Your answer is the lines below, exactly, from the one that contains "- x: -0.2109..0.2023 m" through the one that contains "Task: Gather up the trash", both included.

[Stored entries]
[Start of Attachment]
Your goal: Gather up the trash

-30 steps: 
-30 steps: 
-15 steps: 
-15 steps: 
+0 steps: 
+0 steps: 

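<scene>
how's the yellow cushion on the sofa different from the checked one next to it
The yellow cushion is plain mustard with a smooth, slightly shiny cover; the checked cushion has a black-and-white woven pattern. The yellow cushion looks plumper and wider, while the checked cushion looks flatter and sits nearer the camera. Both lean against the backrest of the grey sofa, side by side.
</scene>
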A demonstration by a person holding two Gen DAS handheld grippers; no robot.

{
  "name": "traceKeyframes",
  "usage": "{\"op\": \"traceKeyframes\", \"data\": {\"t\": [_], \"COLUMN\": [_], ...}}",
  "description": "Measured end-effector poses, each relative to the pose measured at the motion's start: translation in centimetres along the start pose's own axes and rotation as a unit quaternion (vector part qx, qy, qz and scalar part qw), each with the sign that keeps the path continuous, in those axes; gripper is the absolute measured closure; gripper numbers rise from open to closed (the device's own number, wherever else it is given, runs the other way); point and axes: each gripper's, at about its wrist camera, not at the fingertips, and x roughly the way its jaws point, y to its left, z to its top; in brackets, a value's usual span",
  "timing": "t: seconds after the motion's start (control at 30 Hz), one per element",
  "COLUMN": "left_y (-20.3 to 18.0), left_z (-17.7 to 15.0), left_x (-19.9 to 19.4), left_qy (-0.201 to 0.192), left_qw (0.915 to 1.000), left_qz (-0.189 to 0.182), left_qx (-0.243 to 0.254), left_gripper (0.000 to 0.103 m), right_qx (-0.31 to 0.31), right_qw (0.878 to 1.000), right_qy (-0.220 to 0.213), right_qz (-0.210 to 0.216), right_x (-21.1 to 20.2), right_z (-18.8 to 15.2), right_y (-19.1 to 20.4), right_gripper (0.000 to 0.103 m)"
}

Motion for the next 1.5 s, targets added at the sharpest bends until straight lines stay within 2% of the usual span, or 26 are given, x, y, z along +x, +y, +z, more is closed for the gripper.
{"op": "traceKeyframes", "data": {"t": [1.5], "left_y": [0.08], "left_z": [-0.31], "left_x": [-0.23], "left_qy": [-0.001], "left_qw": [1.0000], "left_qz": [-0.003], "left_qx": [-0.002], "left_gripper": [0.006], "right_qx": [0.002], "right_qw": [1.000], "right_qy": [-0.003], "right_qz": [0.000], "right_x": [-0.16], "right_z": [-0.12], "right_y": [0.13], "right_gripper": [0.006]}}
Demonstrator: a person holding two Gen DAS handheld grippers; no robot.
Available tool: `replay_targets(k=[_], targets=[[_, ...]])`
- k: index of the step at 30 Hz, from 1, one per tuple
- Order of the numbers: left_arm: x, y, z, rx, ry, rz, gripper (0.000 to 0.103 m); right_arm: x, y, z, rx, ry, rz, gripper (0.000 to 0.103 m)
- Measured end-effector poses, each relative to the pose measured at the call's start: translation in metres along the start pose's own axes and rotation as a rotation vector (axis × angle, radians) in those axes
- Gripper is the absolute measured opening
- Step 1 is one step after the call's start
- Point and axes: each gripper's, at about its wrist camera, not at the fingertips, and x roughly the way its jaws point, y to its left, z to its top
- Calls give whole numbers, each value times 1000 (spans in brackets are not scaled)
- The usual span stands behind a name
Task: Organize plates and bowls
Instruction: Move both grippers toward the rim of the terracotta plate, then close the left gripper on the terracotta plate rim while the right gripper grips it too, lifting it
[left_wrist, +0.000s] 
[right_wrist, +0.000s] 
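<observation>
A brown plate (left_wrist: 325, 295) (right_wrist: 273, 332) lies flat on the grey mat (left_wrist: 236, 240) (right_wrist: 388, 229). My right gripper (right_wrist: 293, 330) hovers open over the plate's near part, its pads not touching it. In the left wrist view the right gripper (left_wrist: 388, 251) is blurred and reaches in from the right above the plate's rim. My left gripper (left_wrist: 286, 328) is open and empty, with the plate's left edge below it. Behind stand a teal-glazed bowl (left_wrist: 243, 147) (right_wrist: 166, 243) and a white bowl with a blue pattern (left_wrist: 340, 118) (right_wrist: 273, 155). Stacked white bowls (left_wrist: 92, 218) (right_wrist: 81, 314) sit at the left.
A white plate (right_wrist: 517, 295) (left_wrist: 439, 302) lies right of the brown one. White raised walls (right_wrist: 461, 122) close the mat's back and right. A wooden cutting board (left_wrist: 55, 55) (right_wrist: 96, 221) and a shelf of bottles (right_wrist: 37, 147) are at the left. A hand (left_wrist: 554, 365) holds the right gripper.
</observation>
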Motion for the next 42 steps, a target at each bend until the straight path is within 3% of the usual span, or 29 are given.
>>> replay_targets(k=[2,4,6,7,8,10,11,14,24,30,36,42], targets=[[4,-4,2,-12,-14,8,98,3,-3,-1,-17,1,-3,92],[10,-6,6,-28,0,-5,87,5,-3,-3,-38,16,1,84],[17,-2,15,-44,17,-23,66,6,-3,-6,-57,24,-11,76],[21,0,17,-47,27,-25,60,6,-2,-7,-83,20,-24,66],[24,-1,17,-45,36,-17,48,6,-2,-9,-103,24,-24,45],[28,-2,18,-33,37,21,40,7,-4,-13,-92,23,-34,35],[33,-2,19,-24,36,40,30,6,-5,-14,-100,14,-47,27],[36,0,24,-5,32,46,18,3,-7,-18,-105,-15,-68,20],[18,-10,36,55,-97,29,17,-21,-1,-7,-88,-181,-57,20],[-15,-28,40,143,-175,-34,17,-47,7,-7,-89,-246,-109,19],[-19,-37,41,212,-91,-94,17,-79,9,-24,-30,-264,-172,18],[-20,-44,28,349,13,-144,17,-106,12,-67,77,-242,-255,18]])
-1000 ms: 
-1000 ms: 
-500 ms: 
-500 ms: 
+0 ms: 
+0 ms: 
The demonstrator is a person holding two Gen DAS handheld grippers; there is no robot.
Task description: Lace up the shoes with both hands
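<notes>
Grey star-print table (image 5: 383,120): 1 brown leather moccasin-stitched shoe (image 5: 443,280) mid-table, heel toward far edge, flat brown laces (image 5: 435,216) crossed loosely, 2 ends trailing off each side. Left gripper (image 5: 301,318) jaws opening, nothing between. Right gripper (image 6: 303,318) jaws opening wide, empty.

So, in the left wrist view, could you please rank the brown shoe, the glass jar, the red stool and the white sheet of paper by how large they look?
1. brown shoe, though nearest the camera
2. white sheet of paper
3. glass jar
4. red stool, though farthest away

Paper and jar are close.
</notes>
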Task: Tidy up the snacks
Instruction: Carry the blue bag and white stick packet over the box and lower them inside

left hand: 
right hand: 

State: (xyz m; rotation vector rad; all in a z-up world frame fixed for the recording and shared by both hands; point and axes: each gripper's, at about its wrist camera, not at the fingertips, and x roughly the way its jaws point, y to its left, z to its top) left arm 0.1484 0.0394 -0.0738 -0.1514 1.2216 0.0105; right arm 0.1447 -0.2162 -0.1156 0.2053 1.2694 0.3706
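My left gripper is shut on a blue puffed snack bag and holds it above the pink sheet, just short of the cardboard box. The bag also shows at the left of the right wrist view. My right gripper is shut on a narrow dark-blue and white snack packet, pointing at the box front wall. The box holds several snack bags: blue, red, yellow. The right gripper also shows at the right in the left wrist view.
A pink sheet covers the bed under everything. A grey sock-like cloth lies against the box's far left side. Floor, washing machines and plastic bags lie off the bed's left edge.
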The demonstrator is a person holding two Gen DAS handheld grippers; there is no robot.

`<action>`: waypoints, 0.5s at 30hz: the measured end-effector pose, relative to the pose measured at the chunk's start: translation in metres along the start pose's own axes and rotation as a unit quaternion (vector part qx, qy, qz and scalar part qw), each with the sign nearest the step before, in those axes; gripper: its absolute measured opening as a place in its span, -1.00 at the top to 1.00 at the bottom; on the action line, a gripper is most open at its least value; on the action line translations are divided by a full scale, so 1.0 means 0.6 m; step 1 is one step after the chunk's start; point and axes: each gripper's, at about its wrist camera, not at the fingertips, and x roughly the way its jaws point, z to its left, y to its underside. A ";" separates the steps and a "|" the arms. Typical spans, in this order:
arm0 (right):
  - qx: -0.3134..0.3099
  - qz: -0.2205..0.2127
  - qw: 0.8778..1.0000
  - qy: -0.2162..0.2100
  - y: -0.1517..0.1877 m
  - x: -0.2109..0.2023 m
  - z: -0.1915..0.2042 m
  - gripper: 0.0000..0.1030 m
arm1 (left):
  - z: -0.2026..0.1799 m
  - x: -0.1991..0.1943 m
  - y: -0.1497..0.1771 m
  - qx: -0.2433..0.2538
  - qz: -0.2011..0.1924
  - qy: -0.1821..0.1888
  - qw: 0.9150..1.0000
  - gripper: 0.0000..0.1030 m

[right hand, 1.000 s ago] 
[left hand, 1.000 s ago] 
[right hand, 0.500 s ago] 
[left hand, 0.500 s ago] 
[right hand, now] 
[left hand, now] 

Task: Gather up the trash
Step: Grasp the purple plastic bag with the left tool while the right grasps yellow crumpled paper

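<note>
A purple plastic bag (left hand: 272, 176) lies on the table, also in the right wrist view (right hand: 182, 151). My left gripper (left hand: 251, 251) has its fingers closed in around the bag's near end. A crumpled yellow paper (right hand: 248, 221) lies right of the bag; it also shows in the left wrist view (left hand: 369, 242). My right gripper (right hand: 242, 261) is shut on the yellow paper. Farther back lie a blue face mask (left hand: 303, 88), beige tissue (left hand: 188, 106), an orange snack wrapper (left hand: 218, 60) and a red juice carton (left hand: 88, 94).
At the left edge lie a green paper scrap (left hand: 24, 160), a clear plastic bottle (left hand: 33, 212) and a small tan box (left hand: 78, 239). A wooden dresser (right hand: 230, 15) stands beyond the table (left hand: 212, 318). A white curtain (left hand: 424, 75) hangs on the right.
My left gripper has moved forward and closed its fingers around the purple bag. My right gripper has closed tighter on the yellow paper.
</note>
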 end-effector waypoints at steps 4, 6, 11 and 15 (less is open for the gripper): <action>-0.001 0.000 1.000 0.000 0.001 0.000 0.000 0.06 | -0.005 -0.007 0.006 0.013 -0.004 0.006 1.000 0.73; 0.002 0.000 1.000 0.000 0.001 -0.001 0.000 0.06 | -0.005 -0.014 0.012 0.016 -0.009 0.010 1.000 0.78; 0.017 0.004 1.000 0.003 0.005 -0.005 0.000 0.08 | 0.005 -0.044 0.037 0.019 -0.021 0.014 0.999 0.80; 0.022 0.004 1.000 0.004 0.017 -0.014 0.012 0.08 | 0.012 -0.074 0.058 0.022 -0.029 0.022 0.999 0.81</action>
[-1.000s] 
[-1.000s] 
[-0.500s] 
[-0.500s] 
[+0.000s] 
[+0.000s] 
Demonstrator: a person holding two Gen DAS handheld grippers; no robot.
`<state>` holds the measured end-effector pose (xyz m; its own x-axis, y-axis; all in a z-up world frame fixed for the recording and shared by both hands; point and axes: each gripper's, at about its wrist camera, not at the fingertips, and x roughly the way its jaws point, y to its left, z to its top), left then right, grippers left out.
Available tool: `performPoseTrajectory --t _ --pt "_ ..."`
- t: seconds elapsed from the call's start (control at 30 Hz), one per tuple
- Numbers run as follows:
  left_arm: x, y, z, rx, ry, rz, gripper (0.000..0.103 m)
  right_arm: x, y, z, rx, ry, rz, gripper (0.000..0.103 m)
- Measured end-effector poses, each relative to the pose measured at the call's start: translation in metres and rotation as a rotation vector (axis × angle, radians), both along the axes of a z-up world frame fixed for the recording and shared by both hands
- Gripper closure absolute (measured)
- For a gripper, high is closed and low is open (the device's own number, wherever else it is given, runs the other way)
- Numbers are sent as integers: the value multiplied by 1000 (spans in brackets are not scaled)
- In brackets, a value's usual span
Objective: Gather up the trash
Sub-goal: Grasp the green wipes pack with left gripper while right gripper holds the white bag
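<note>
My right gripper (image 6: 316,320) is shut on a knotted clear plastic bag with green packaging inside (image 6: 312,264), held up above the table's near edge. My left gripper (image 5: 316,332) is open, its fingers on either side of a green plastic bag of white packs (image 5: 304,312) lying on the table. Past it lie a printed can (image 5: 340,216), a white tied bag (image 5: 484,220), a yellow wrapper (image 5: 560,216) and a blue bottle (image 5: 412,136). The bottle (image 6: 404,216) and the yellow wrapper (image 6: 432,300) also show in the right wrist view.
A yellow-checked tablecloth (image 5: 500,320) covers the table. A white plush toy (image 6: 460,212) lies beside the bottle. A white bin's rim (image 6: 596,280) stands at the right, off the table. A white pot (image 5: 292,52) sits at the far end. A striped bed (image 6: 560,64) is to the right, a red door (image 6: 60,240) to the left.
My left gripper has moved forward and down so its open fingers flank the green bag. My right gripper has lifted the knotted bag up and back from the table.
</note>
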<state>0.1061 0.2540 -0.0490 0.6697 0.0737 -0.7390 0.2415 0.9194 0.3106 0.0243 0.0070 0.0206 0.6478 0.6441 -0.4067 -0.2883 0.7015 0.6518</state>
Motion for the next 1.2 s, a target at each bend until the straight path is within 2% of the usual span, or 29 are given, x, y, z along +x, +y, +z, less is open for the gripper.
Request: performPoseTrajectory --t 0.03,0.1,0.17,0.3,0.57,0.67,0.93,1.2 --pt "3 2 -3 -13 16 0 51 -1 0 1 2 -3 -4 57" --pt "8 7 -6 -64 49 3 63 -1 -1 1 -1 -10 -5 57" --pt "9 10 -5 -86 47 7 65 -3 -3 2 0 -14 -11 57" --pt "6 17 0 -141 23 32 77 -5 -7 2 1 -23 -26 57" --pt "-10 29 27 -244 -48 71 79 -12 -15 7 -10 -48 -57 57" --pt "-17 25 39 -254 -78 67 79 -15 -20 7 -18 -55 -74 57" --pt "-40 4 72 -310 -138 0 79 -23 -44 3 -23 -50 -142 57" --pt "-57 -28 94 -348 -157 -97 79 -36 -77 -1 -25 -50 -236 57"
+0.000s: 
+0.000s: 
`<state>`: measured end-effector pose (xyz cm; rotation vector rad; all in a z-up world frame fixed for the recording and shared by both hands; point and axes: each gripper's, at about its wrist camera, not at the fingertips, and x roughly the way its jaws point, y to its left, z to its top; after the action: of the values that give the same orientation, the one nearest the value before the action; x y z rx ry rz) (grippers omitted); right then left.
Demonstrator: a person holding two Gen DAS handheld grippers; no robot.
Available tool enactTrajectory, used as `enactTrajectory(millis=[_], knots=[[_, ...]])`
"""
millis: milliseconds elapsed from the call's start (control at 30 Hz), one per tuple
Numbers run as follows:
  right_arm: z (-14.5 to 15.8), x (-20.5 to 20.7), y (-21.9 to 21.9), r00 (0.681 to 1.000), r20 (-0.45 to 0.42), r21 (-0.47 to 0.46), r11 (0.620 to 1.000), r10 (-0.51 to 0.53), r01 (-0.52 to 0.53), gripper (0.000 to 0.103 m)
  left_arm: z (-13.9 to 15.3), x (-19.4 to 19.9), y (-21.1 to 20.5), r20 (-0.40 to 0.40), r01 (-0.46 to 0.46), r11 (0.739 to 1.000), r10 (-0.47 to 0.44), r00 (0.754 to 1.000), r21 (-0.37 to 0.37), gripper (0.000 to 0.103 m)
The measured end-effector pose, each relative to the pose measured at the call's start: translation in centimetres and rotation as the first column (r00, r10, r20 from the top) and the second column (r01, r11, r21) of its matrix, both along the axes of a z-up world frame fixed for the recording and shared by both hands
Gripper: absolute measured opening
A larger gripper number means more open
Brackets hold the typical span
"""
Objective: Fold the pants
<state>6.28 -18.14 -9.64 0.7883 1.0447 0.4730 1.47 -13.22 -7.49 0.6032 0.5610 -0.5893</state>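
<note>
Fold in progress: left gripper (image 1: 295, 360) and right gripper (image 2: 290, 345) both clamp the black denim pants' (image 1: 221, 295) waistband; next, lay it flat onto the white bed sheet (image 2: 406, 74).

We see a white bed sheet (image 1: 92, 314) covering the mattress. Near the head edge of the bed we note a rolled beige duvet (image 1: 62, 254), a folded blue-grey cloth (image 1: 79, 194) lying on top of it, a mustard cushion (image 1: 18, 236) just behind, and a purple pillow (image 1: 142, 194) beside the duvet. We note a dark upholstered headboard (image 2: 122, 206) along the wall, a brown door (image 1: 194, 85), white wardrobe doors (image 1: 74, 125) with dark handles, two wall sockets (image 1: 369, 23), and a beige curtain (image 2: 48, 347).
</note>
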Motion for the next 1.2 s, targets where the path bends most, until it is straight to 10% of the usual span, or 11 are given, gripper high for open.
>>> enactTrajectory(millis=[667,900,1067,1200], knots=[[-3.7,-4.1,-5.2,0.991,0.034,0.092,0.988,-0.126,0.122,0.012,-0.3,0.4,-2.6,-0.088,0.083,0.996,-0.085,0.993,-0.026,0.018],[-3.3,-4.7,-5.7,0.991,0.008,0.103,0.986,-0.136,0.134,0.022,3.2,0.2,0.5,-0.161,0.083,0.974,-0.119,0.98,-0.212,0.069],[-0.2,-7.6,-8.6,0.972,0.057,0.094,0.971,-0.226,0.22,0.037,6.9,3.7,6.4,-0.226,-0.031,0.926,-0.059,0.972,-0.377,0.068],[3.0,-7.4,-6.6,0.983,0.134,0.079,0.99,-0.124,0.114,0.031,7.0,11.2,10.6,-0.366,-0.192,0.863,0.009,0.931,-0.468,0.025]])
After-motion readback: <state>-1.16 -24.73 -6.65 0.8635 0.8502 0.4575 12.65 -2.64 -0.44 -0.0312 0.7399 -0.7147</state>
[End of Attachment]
Written answer:
  - x: -0.2109..0.2023 m
  - z: -0.1915..0.2042 m
  - gripper: 0.0000..0.1030 m
arm1 (left):
  - z: -0.2026..0.1799 m
  - x: -0.1991..0.1943 m
  - y: -0.1497..0.1771 m
  - qx: -0.2433..0.2538
  - qz: -0.2011..0.1924
  - qy: -0.1821..0.1888
  - qw: 0.9150..1.0000
  - gripper: 0.0000..0.1030 m

[right hand, 1.000 s ago] 
[left hand, 1.000 s ago] 
[right hand, 0.500 s ago] 
[left hand, 0.500 s ago] 
[right hand, now] 
[left hand, now] 

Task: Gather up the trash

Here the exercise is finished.